WORK INSTRUCTION =>
Please retype, unchanged, each line from the top of the material below through the line where "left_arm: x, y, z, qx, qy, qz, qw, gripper" appears.

◇ ◇ ◇ ◇ ◇ ◇ ◇

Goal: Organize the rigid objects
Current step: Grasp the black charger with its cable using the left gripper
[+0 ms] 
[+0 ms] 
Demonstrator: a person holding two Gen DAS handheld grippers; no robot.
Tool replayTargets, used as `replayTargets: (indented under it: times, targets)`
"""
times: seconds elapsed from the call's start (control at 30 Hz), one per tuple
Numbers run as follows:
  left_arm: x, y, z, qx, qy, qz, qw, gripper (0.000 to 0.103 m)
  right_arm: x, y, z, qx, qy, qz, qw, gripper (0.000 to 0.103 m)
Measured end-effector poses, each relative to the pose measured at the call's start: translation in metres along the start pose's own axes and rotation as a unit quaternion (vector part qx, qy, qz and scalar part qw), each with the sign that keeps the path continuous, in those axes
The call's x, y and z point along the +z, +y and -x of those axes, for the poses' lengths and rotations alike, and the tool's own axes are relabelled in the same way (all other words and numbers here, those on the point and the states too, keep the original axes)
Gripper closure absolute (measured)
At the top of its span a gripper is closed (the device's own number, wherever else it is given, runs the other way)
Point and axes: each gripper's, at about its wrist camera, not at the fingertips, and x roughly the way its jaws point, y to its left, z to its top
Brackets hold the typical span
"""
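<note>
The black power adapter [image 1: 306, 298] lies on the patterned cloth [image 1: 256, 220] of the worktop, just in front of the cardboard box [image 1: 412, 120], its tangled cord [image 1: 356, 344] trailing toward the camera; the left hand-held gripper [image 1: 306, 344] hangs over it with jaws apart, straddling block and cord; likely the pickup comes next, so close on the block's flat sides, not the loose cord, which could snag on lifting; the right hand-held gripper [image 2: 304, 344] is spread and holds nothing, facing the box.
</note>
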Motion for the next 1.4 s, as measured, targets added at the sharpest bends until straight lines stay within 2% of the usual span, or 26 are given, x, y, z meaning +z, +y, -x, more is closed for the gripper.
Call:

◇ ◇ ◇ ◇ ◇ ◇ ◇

FINAL ANSWER =>
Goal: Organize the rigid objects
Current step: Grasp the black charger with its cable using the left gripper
[+0 ms] 
[+0 ms] 
Demonstrator: a person holding two Gen DAS handheld grippers; no robot.
Tool replayTargets, used as `replayTargets: (indented under it: times, targets)`
"""
times: seconds elapsed from the call's start (control at 30 Hz), one per tuple
Numbers run as follows:
  left_arm: x, y, z, qx, qy, qz, qw, gripper (0.000 to 0.103 m)

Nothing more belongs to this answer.